Throughout Abolish Silicon Valley, Liu recounts her life in granular detail, which she admits in a phone interview, was excruciating. “I realised I had all of these assumptions which I didn’t think to question,” she says. “I wanted to lay out those experiences so that people could see where I was coming from.” Liu’s journey—from ardent believer in Silicon Valley’s meritocracy to a fierce criticis increasingly common, particularly for tech workers who have found themselves increasingly uncertain about the ethics of their work.

“I’ve definitely had my views expanded by labour struggles in the tech industry,” Liu adds. “If I’d written the book even a year before, I don’t know if it would have been as strong, I wouldn’t really have been able to talk about any of that stuff.” As an industry built on the idea of disruption, something of the real kind seemed to be happening in Silicon Valley’s ecosystem too.

“The objective conditions of the tech industry, the rest of the political and economic landscape—these are forcing people to reckon with the reality of what’s going on,” Liu says. “The typical notion of climbing the ladder of success under capitalism just means focusing on individual achievement—we’re at a time where that individualistic notion of success if it ever was appropriate, is not appropriate now.”
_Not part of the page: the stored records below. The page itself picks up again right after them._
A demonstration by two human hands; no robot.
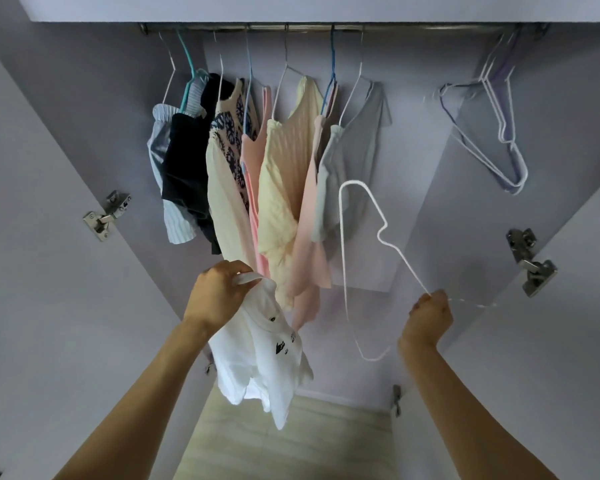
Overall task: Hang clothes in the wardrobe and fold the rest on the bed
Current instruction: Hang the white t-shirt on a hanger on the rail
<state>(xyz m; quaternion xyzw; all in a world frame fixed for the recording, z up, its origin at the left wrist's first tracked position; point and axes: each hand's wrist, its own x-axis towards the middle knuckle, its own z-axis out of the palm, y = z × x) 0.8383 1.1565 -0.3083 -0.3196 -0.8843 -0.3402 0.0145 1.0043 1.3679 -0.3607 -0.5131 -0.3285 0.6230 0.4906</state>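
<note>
Shirts (284, 174) crowding rail (326, 27), apparently.

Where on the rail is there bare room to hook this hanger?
Free stretch of rail: between the grey top and the empty hangers at the right end. Left of the grey top, garments hang packed together.

Hanger (361, 258) hook blurred (motion); shirt (257, 351) print unreadable
</note>
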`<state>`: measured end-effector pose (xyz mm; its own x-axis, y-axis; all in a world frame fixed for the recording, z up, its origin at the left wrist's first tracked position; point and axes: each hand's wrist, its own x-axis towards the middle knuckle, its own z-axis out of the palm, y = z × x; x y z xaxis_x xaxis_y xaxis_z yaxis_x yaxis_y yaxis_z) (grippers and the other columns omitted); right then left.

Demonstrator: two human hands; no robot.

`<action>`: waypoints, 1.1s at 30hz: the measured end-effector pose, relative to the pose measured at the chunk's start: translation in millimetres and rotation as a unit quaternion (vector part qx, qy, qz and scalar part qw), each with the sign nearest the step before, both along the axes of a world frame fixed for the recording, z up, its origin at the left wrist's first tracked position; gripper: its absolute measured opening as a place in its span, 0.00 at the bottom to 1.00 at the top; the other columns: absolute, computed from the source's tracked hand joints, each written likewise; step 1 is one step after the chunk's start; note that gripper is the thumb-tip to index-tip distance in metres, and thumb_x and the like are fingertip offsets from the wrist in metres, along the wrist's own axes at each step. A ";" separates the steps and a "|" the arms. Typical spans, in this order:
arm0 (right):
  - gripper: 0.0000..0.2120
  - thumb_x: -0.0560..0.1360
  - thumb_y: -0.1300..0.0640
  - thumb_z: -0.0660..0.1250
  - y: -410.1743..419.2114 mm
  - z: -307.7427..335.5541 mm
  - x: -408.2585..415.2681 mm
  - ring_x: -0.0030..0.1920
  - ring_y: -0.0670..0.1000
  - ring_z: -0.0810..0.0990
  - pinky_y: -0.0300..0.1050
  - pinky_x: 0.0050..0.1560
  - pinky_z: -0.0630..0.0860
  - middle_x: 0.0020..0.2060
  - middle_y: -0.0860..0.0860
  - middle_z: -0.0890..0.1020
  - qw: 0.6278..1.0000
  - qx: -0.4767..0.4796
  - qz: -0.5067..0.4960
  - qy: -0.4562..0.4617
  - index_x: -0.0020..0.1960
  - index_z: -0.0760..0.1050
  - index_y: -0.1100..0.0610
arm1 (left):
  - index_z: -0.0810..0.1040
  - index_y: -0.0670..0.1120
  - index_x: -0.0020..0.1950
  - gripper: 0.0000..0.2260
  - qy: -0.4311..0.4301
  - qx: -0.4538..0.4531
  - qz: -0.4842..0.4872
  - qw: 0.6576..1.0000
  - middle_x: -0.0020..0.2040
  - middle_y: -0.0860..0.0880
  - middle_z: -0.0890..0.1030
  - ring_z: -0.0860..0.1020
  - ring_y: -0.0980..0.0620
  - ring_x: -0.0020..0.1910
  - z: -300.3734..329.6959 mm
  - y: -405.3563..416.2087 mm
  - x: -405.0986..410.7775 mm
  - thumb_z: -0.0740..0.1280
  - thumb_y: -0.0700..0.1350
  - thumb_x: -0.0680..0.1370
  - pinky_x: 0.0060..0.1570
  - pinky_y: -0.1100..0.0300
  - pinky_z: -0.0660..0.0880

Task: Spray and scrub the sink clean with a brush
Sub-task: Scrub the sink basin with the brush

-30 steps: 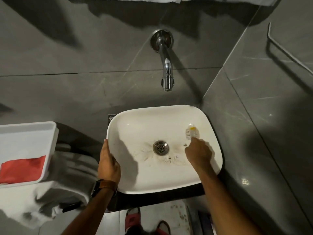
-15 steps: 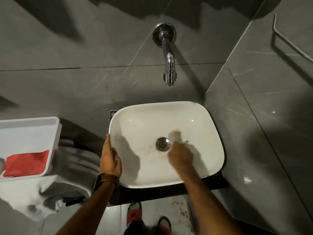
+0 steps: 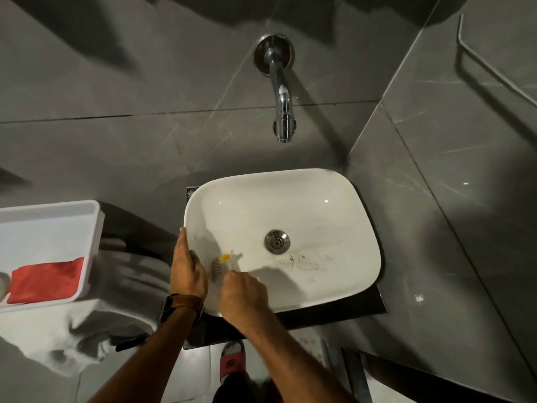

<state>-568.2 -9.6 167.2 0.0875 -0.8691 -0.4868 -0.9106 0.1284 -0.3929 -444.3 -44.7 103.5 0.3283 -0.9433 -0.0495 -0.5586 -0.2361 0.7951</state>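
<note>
A white rectangular sink sits on a dark slab, with a metal drain in its middle. Dark smudges lie on the basin floor right of the drain. My right hand grips a small white brush with a yellow spot, its bristles pressed on the basin's near-left slope. My left hand rests on the sink's left rim, fingers laid flat along the edge, a watch on the wrist. No spray bottle shows.
A chrome tap sticks out of the grey tiled wall above the sink. A white tray holding a red cloth stands at the left on a pale cloth. A metal rail runs along the right wall. Red sandals show below.
My right hand has swept the brush from the basin's right side past the drain to its near-left slope. My left hand stays on the left rim.
</note>
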 end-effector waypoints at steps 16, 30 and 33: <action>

After the startup faltered and was eventually acquired, Liu began a master’s degree in Inequality at the LSE where she discovered the writings of theorists such as Mark Fisher. Chapter Eleven of Abolish Silicon Valley is a list of demands and suggestions from Liu, a loose manifesto which she concedes is radical, but nonetheless seems grounded. “The point of making a demand is to put a stake in the ground—to anchor the imagination,” she writes.
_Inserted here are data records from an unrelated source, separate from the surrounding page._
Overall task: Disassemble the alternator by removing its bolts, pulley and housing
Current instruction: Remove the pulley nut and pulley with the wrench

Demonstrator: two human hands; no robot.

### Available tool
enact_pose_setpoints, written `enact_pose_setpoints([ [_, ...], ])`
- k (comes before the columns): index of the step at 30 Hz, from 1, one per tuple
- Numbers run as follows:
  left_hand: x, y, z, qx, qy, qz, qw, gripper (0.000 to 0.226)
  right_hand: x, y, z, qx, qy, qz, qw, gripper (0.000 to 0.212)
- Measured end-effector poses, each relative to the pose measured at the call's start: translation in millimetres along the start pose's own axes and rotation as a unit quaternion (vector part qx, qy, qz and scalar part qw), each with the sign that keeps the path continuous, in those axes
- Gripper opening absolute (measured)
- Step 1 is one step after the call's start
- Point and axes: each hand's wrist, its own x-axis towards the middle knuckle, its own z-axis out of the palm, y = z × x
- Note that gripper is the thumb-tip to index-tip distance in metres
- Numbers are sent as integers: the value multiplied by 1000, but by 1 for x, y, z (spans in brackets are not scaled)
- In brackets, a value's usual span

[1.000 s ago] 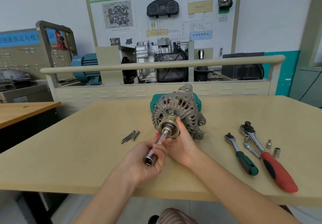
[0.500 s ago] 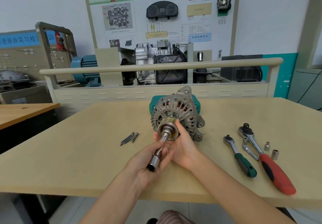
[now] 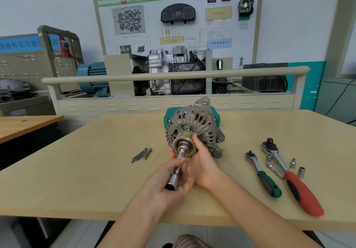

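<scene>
A person seated at a pale wooden table [image 3: 77, 180] works on a grey alternator [image 3: 194, 126] that stands on its edge near the table's middle, its ribbed pulley [image 3: 185, 138] facing the camera and a teal case [image 3: 216, 116] just behind it. The left hand [image 3: 169, 184] has its grip wrapped around a long chrome socket extension [image 3: 176, 172], whose far end sits in the centre of the pulley while the near, open end points back toward the person. The right hand [image 3: 202, 163] cups the pulley from below and from the right, thumb lying along its grooved rim, fingers curled under it, grip closed on the pulley. To the left of the alternator, apart from it, long bolts [image 3: 141, 154] lie side by side on the table. To the right lie a green-handled ratchet [image 3: 263, 174] and, beside it, a larger red-handled ratchet [image 3: 292, 176], with a small bent metal tool [image 3: 271, 165] between them. Two small sockets [image 3: 297, 167] stand just right of the red-handled ratchet. Beyond the table stands a training rig with a cut-away gearbox [image 3: 173, 72] and a wiring display board [image 3: 177, 18].
</scene>
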Motion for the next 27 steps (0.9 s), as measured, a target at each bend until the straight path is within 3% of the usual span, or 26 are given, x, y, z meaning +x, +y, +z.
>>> enact_pose_setpoints([
  [3,-1,2,-1,-8,16,0,1000,8,0,0,1,6,0,-2,1000,63],
  [12,1,6,-4,-45,-20,-65,997,41,-2,-1,-2,-15,3,-6,1000,62],
  [17,-4,3,1,-4,7,-42,999,18,-4,0,-3,-57,32,-12,998,64],
  [22,-3,0,0,19,43,-20,999,10,-5,-1,-1,-46,51,-16,998,58],
  [27,0,3,-3,-8,-12,-82,997,35,-5,0,-2,-49,42,-9,998,59],
])
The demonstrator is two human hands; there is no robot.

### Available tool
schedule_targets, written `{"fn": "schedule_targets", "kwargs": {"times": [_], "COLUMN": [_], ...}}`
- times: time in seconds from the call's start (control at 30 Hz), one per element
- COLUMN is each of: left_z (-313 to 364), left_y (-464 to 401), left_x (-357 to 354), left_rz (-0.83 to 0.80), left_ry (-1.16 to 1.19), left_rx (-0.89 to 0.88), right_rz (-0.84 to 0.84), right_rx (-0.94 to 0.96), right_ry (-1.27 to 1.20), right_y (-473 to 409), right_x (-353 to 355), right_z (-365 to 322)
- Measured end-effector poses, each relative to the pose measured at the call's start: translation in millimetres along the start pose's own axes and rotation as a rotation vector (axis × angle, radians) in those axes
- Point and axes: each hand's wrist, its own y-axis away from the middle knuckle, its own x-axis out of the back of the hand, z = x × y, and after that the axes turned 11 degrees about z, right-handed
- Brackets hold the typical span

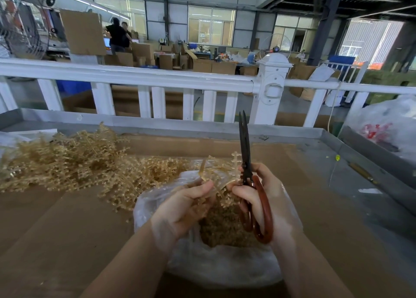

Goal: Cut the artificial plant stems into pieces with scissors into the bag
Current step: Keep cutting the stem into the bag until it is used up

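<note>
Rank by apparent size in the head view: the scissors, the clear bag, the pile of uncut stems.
1. Pile of uncut stems
2. Clear bag, close to the pile; its nearness to the camera makes that order unsure
3. Scissors

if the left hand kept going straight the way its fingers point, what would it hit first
The left hand points up and right, toward the right hand. It already grips a stem, so next would probably come the scissors, though depth is unclear.

Bag (225, 268) rim behind both wrists
</note>
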Motion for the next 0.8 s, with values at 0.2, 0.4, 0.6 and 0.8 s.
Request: {"fn": "schedule_targets", "kwargs": {"times": [0.2,0.4,0.6,0.8], "left_z": [-3.7,-13.1,-17.7,-19.7], "left_y": [0.1,0.2,2.8,4.5], "left_x": [5.3,11.3,10.6,5.7], "left_rz": [-0.03,-0.031,-0.028,0.064], "left_ry": [0.02,0.25,0.213,0.072], "left_rx": [-0.079,-0.008,-0.035,-0.071], "right_rz": [0.054,0.059,0.054,0.019], "right_rx": [0.106,0.163,0.175,0.301], "right_ry": [0.21,0.264,0.274,0.316], "right_y": [4.6,8.8,11.1,11.3], "right_x": [-2.2,-4.4,-7.7,-12.9], "right_z": [3.3,3.5,4.4,14.3]}}
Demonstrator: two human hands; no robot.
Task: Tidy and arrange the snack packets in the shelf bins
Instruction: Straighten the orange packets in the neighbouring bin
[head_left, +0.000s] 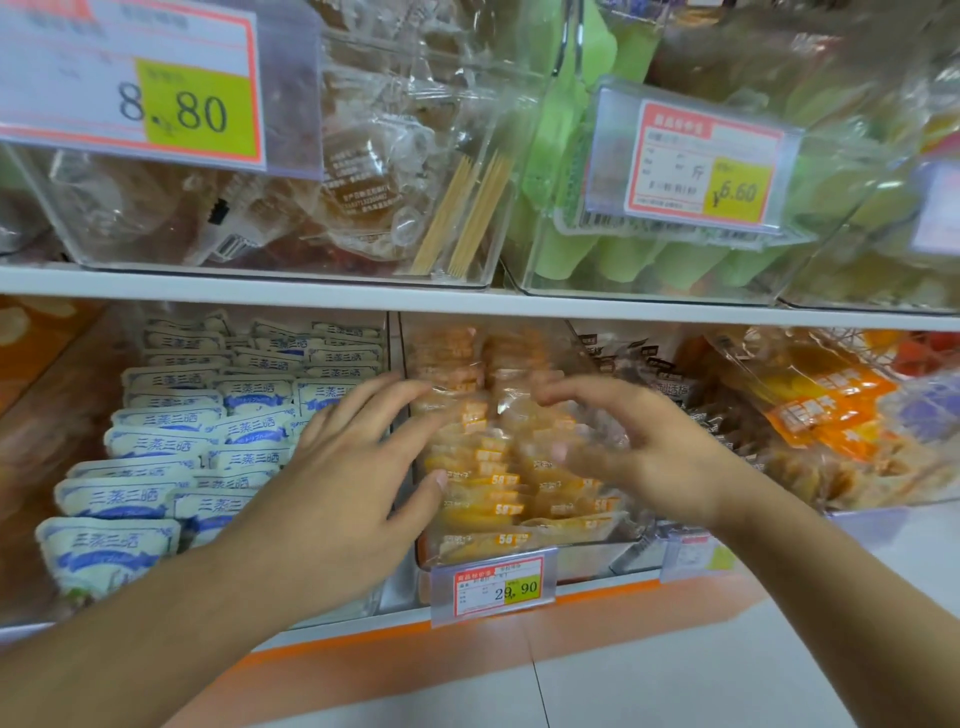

Among Liu’s five-point list of demands is “reclaiming public services.” Liu points out that the rampant privatisation of public services have made tech companies’ promises of efficiency through disruption seem like the only option. The complex web of relationships between technology and capital create new ethical conundrums every day. Right now, in towns and cities around the world, Amazon and Uber have offered up an underpaid, precarious workforce as frontline workers during the Covid-19 pandemic, consolidating their position as benevolent tech giants, plugging gaps that government infrastructure just can’t fill.

Liu’s experiences mirror a widening societal chasm between the myth and reality of Silicon Valley’s no-holds-barred, disruption at all costs mindset. She points out that certain tech billionaires have made their names and companies not through groundbreaking innovation, but through reformulating services so they circumvent regulation. “I do think that there’s a kind of hubris which people in Silicon Valley have, where they think that they can figure out the most optimal way to do something because they understand math and logic,” she says. “But the world works in ways that can’t be reduced to a first-order logical proposition.”

But Liu hasn’t turned her back on technology entirely. Liu’s scathing critique of the industry is all the more compelling because it’s evident that she cares about the technology itself.  “I’m always kind of optimistic and pessimistic at the same time,” she admits. “But we’re in a very polarising time.”

Polarisation can provide an impetus for transformation too. When so much is disintegrating, why not ask for more than the minimum? “There is something I find really beautiful and compelling about Silicon Valley, which is the way that it encourages this start-up approach where you can’t take anything for granted,” explains Liu.” You shouldn’t treat any mechanism or structure as given—you should look at them and think, can this change?”